Although an unscientific poll of my non-arts-worker friends revealed that many still don’t know what the Luminato Festival is, this year’s edition – the eighth – was pretty decent. Let’s hope rumours of its funding crisis are greatly exaggerated.

I saw seven shows classified as theatre, dance or performance, and one late-night concert by the Toronto Symphony Orchestra, whose rendition under Peter Oundjian of Shostakovich’s Fifth Symphony was riveting.

Among the highlights for me were Tanztheater Wuppertal Pina Bausch’s Kontakthof, one of the company’s signature works, which even 35 years after its premiere stands as an incisive, funny and very moving look at the struggle between the sexes.

Wim Wenders’s decision to film his homage/documentary about Bausch in 3D was astute. This company, which ranges widely in age, race and nationality, must be seen live to be appreciated. Hope we don’t have to wait another three decades for the troupe’s unique brand of dance theatre to return.

Mammalian Diving Reflex’s All The Sex I’ve Ever Had: International Edition wasn’t exactly theatre, but it was thrilling and absorbing to watch and take part in.

Seven seniors – representing Canada, Scotland, the Czech Republic, Germany, the U.S., Singapore and Switzerland – recounted their sexual history, from their first feelings of curiosity and experimentation (a good reminder that children are sexual beings) to adolescent crushes, adult adventures and misadventures and everything in between.

Directed by Darren O’Donnell and Konstantin Bock, the show is gloriously diverse and inclusive – so much so, in fact, that certain topics were opened up to the audience, who got to share their own experiences about (for instance) public sex or thieving lovers.

The finale was heartfelt, and you got to talk to performers afterwards and look at mementoes from their ordinary but full lives.

Louise Lecavalier’s So Blue was a huge hit. The former La La La Human Steps dancer is a virtual whirling dervish on the stage. But the more contemplative moments didn’t work for me, and the piece could have used a more satisfying structure.
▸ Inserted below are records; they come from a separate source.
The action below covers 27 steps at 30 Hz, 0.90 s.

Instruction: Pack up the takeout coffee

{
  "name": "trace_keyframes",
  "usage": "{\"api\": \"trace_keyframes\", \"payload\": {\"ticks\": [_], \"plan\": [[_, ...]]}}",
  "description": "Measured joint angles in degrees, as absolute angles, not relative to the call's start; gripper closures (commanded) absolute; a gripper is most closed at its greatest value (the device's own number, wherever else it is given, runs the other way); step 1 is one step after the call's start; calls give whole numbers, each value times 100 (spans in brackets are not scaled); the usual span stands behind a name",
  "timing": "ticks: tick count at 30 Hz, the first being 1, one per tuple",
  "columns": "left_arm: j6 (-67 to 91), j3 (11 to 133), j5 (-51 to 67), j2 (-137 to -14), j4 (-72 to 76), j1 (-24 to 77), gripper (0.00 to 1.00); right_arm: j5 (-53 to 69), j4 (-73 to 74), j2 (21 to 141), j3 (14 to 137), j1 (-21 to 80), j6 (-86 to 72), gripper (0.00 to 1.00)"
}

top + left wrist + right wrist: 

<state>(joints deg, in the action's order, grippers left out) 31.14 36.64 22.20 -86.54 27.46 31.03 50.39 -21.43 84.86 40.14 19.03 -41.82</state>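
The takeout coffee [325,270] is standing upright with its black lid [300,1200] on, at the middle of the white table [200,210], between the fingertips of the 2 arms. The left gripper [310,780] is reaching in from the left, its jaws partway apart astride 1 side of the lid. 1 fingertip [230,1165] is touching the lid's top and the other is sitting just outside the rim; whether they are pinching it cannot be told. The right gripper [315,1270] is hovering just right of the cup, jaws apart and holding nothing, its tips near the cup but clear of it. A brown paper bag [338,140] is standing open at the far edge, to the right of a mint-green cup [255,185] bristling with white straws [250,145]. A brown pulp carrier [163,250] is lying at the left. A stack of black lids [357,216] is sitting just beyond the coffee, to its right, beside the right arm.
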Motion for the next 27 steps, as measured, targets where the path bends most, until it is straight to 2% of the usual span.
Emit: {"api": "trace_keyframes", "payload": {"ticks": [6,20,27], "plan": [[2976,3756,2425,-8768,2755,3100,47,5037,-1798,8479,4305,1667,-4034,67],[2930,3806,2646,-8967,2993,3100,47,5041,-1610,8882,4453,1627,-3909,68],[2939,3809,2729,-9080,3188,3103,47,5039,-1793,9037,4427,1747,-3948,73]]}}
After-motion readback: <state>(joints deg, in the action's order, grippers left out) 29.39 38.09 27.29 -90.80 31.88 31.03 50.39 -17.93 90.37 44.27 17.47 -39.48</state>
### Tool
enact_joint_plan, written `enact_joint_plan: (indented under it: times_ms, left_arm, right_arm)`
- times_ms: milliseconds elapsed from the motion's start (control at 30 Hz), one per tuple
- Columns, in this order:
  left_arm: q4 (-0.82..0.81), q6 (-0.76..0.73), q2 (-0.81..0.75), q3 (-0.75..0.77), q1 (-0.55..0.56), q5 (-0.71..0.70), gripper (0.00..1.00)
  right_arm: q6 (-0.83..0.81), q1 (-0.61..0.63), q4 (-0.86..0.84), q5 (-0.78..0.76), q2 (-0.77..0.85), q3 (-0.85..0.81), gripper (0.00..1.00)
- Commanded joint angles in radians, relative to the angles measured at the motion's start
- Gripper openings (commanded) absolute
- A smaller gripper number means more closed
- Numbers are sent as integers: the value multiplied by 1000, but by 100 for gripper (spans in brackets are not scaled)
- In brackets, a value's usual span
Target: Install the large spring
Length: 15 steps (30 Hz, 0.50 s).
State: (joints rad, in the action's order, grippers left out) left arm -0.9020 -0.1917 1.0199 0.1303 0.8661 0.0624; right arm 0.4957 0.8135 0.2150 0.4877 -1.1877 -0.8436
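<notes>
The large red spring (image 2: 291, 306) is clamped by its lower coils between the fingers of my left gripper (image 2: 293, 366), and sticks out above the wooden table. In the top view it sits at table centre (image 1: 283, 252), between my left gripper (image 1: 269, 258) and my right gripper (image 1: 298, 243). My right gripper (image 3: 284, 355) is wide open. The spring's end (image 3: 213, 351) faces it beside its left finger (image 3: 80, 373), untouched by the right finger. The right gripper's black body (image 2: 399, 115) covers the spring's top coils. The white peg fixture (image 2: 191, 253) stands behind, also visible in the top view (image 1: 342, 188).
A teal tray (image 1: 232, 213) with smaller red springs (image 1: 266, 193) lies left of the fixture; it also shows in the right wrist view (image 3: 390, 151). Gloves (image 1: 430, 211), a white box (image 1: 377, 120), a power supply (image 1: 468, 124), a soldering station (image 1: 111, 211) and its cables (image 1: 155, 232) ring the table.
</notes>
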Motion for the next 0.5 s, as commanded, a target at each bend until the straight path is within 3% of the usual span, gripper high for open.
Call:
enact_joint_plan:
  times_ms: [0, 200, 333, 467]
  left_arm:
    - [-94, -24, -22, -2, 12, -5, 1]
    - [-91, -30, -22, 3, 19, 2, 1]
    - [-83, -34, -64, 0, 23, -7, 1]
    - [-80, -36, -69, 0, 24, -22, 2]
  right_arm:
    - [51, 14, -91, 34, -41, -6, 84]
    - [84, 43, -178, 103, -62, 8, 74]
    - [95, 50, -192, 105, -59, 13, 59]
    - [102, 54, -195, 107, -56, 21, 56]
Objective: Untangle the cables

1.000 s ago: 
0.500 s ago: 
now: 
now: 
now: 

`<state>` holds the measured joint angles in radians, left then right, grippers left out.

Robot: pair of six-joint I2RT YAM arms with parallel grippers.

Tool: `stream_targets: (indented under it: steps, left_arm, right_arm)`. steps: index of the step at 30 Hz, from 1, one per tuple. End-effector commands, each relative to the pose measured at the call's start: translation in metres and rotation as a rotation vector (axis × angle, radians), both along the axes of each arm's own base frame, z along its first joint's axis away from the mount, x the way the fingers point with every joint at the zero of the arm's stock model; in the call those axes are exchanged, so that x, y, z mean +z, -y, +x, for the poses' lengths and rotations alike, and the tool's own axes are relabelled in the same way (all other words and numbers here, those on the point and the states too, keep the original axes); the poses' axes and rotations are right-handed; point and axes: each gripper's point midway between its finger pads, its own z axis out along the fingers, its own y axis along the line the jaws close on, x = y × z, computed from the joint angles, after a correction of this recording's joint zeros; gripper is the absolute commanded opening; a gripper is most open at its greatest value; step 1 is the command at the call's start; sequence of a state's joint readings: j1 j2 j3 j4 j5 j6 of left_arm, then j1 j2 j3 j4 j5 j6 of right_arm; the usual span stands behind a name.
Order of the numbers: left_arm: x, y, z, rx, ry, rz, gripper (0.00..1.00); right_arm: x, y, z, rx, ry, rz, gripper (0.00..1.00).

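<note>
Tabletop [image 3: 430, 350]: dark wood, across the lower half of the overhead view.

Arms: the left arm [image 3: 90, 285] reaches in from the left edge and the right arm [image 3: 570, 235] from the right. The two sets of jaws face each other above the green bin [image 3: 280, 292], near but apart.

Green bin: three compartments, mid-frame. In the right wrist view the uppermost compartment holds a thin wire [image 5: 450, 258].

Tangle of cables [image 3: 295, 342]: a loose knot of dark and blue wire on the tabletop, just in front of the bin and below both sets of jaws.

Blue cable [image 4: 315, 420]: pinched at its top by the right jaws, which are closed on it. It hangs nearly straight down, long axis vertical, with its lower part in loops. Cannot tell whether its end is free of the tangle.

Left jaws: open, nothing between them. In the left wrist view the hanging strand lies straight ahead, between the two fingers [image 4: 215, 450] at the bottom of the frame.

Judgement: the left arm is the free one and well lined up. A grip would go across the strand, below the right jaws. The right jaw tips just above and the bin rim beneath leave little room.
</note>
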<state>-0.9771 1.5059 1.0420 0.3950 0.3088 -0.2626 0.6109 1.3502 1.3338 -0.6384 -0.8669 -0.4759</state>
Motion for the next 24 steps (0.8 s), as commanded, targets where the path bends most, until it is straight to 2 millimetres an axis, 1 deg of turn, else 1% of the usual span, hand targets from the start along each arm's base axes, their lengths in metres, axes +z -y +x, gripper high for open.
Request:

And I’ve got mixed feelings about New Zealand director Lemi Ponifasio’s Stones In Her Mouth, which featured 10 Maori women chanting, singing and flinging around poi, and Mariano Pensotti’s Cineastas, a piece combining the lives and creations of four Buenos Aires filmmakers.

Stones was certainly hypnotic and eerily atmospheric, but also inscrutable, especially without translated surtitles. Cineastas was brilliantly executed, but it took a lot of work for minimal payoff, the connections between life and art feeling forced.

Isabella Rossellini’s Green Porno was an amusing and informative look at the sex lives of animals and insects, but her glamour and celebrity were a big part of the promotional package.

Speaking of celebrity packages, in If I Loved You, Rufus Wainwright invited famous guy pals to sing Broadway love songs normally done by women or between men and women.

Woefully under-rehearsed, the event was a mixed bag. Late-addition Brent Carver was predictably transcendent, Josh Groban belted with panache, and Steven Page proved he can stylishly deliver a show tune, but a few others looked like they’d drunkenly stumbled in for karaoke night.